Hi,
I am trying to use an AppleScript I’ve cobbled together to deal with a mass of data. I have a bunch of blog posts that I’m trying to make sense of. They were all downloaded at once, so the creation date is incorrect, and the tag and author data is embedded in the HTML, where I can’t easily act on it in DT. Basically, the script:
- looks at each item in the selection (I am selecting only HTML files that I’ve found with a smart group)
- renames the file with the Web Page Title (code for this section lifted from the DT Add-on script)
- then combs through the HTML and:
a) extracts the date embedded in the HTML, formats it as an AppleScript date, then changes the date of the DT Item
b) extracts the tags embedded in the HTML, formats it as an AppleScript list, then adds the tags to the DT item
c) extracts the author name embedded in the HTML, then adds it as a comment to the DT item.
d) changes the label so I know the file has been processed.
There are two interrelated problems:
Problem #1: The script works fine on one or a few items, but when I try to process all 50,000+ files it bogs the entire computer down. DT runs at 99.5% of CPU, and each file takes 45 seconds or more to process. Obviously that means it will take years to process all the files.
Problem #2: I am very inexperienced with AppleScript, so I’m sure a big part of the problem lies therein.

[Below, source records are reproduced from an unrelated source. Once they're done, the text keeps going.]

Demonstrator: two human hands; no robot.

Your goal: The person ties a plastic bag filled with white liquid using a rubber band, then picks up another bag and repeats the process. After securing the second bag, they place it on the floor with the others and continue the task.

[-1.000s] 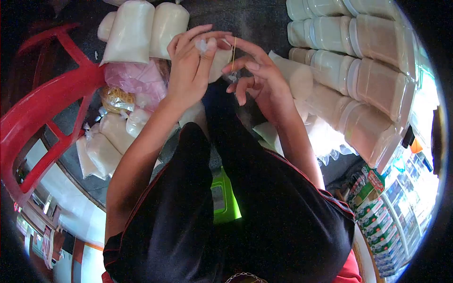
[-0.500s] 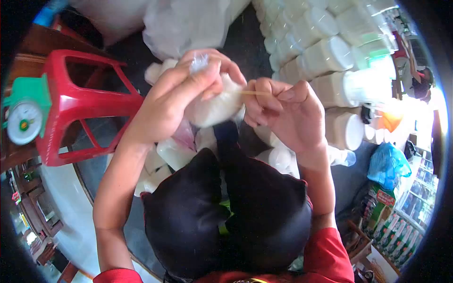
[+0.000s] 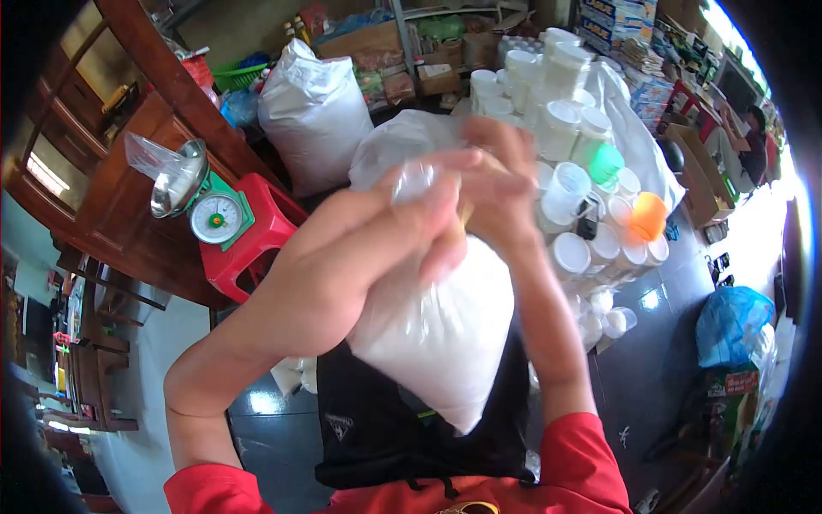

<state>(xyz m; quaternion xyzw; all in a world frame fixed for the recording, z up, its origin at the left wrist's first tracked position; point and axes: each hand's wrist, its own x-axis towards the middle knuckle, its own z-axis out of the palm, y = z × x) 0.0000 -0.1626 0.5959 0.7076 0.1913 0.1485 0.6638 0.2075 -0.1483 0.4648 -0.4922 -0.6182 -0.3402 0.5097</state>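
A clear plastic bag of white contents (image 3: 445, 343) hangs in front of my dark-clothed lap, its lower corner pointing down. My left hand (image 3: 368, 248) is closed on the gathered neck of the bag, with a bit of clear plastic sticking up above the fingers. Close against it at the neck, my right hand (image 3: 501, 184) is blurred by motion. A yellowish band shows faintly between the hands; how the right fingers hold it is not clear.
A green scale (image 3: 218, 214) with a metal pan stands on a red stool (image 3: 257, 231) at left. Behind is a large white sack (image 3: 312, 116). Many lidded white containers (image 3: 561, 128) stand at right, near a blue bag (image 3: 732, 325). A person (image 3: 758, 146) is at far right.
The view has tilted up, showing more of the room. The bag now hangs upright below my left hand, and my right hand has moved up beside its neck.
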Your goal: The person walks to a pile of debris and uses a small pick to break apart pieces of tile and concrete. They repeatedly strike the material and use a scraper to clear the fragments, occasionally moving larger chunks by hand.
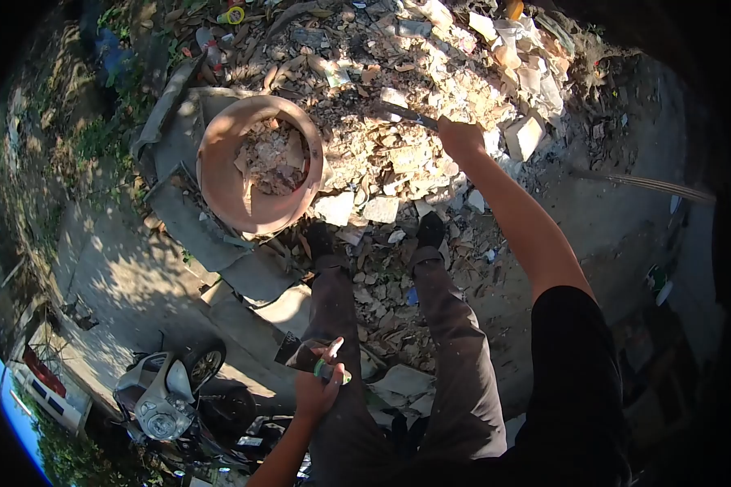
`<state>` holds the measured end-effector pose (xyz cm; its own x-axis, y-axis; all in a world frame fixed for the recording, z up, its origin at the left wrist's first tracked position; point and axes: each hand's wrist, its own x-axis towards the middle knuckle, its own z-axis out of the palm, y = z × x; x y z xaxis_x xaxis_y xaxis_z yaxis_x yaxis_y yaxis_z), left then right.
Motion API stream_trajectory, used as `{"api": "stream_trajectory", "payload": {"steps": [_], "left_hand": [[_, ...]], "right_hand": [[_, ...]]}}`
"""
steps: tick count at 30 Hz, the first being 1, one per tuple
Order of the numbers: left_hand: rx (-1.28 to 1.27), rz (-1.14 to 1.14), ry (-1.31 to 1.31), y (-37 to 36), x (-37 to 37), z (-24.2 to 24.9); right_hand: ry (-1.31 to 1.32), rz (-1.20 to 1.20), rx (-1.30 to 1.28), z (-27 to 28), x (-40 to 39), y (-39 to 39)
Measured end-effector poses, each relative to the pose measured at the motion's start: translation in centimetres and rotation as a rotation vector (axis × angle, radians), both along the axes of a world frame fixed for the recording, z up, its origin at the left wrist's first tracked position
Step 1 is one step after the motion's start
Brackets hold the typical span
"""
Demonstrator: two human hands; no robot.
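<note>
While the right hand [460, 136] is gripping a tool handle [406, 114] with fingers clamped, digging into the rubble pile [398, 89] far ahead, the left hand [321, 381] is hanging near with fingers curled on a small object, and the clay-coloured basin [256, 162] at left is holding only a little rubble, so most is remaining.

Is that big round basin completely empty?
No, the basin holds a heap of broken rubble inside it.

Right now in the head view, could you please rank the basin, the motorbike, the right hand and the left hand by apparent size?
1. Basin
2. Motorbike, nearly as large
3. Left hand and right hand look alike; the fisheye distortion makes ranking them unsure.
</note>
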<state>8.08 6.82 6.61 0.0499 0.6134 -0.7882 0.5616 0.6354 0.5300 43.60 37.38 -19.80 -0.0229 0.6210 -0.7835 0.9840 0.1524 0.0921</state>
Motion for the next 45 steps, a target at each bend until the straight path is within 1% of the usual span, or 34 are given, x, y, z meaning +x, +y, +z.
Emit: {"api": "stream_trajectory", "payload": {"steps": [2, 3, 5, 7, 9, 10, 11, 13, 14, 15, 16, 17, 18, 20, 21, 22, 23, 25, 26, 27, 29, 31, 32, 33, 34, 35, 36, 38, 40, 41, 42, 44, 45], "left_hand": [[-0.003, -0.020, 0.016, -0.3, -0.3, -0.4], [-0.013, -0.044, 0.028, -0.6, -0.5, -0.4], [0.031, -0.080, 0.041, -0.4, -0.6, -0.5], [0.059, -0.098, 0.060, -0.6, -0.6, -0.3], [-0.037, -0.057, 0.022, 0.7, 0.0, 0.2], [-0.020, -0.068, 0.005, 0.7, 0.1, 0.3], [-0.015, -0.072, 0.005, 0.7, 0.2, 0.3], [0.015, -0.041, 0.001, 0.7, 0.3, 0.4], [0.014, -0.045, 0.004, 0.8, 0.3, 0.3], [0.006, -0.088, 0.012, 0.7, 0.4, 0.3], [0.003, -0.131, 0.020, 0.6, 0.3, 0.3], [0.009, -0.129, 0.023, 0.3, 0.2, 0.3], [0.016, -0.095, 0.043, -0.1, 0.2, 0.3], [-0.010, 0.005, 0.023, -0.3, 0.5, 0.3], [-0.019, 0.005, 0.016, -0.3, 0.5, 0.3], [-0.014, -0.050, 0.024, -0.3, 0.5, 0.2], [-0.002, -0.103, 0.035, -0.3, 0.5, 0.1], [-0.009, -0.100, 0.062, -1.0, 0.5, -0.1], [-0.003, -0.088, 0.057, -1.0, 0.5, -0.1], [0.002, -0.077, 0.050, -1.1, 0.6, -0.1], [-0.006, -0.090, 0.050, -1.0, 0.6, 0.0], [-0.002, -0.104, 0.041, -0.9, 0.6, 0.0], [-0.019, -0.054, 0.023, -1.0, 0.7, 0.1], [-0.038, -0.004, 0.007, -1.1, 0.6, 0.1], [-0.041, -0.002, 0.004, -1.6, 0.4, 0.0], [-0.022, 0.004, 0.003, -1.8, 0.3, -0.1], [0.001, 0.012, 0.000, -2.0, 0.3, -0.2], [-0.037, 0.052, -0.015, -1.3, 0.7, 0.2], [-0.081, 0.091, -0.020, -1.2, 0.8, 0.1], [-0.033, 0.045, 0.010, -1.7, 0.6, -0.2], [0.011, -0.005, 0.040, -1.9, 0.5, -0.2], [0.010, 0.011, 0.029, -1.6, 0.8, 0.3], [0.022, 0.034, 0.016, -1.1, 0.9, 0.4]], "right_hand": [[0.025, -0.050, 0.076, -0.9, 0.6, -0.7], [0.021, -0.057, 0.071, -0.8, 1.4, -1.9], [0.030, -0.015, 0.132, -0.3, 2.6, -2.9], [0.029, -0.024, 0.112, -0.4, 2.9, -3.0], [-0.030, 0.043, 0.060, 0.3, 3.5, -2.0], [-0.035, 0.023, 0.033, 0.4, 3.5, -1.3], [-0.036, 0.018, 0.038, -0.8, 3.6, -1.6], [-0.108, 0.006, 0.194, -4.6, 3.2, -2.8], [-0.173, 0.019, 0.215, -3.5, 1.9, -3.7], [-0.171, 0.019, 0.206, -2.8, 2.3, -4.3], [-0.141, 0.160, 0.168, -2.0, 3.1, -4.5], [-0.110, 0.303, 0.142, -1.2, 4.2, -4.0], [-0.021, 0.437, 0.112, -1.1, 6.3, -2.4], [-0.088, 0.498, 0.096, -2.0, 8.2, -0.8], [-0.131, 0.529, 0.092, -1.0, 8.2, -0.7], [-0.179, 0.385, -0.013, -0.1, 7.7, -0.8], [-0.179, 0.387, -0.015, -0.1, 7.3, -1.9], [-0.099, 0.008, -0.001, -0.6, 6.1, -4.4], [-0.137, -0.198, -0.077, -0.2, 4.4, -5.0], [-0.083, -0.251, 0.062, -0.4, 3.3, -6.7], [-0.094, -0.355, -0.063, -0.4, 2.4, -6.4], [-0.110, -0.328, -0.071, -0.6, 3.0, -4.3], [-0.102, -0.280, -0.148, -0.3, 3.7, -2.2], [-0.106, -0.278, -0.145, 0.7, 4.2, -0.2], [-0.110, -0.182, -0.105, 1.9, 4.6, 1.5], [-0.113, -0.085, -0.067, 2.3, 4.9, 2.0], [-0.116, -0.081, -0.068, 2.3, 5.0, 1.3], [-0.138, -0.069, 0.056, 2.4, 5.5, -1.4], [-0.111, -0.238, 0.016, 0.9, 5.1, -4.6], [-0.071, -0.322, -0.022, 0.2, 4.9, -5.4], [-0.099, -0.362, 0.022, -0.1, 4.3, -5.5], [-0.131, -0.326, -0.017, -2.6, 5.4, -2.0], [-0.107, -0.334, -0.094, -2.0, 5.7, 0.3]]}}
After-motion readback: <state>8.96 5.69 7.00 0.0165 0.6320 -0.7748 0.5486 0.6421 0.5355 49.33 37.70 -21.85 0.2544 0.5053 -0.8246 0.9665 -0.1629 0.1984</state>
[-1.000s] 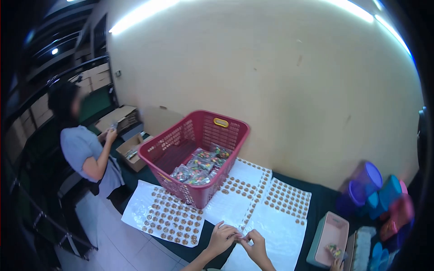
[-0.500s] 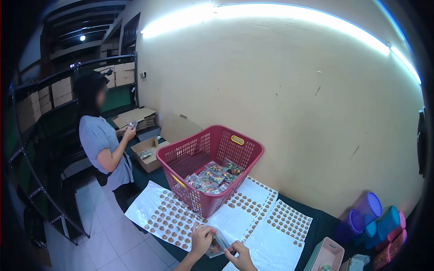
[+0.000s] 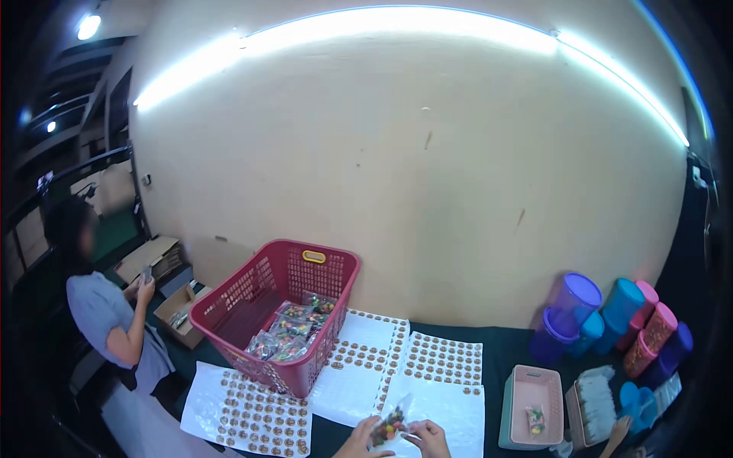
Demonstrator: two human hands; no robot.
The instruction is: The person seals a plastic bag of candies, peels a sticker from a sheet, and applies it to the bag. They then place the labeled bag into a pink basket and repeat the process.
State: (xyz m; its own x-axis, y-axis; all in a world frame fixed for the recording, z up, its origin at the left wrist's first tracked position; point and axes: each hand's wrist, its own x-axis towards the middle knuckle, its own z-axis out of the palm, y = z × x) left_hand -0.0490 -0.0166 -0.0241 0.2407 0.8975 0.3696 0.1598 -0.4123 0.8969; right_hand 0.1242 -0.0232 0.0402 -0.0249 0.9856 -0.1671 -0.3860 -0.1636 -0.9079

I’m guessing that the computer is bogging down simply on the list of 50,000+ DT items. AppleScript wizards: is there a way to make the script so that it gets a smaller chunk (say 20) of the DT items, processes them, then goes back to get another small chunk, until it’s done with all the items in the list?
Problem #2.5 What if there’s a HTML file in there somewhere that can’t be processed according to the rules? I’m not sure I’m handling the error correctly. I want it to just skip it and move to the next one.
Thanks so much.
Here’s the code:
property datetagbeginning : "<li class=\"time\"><a href=\"#\">"
property datetagend : "</a></li>
"
property tagsectionbeginning : "<h4>Tags</h4>"
property tagsectionend : "</div>"
property eachtagbegins : "\">"
property eachtagends : "</a>"
property authorsectionbeginning : "<li class=\"author\">"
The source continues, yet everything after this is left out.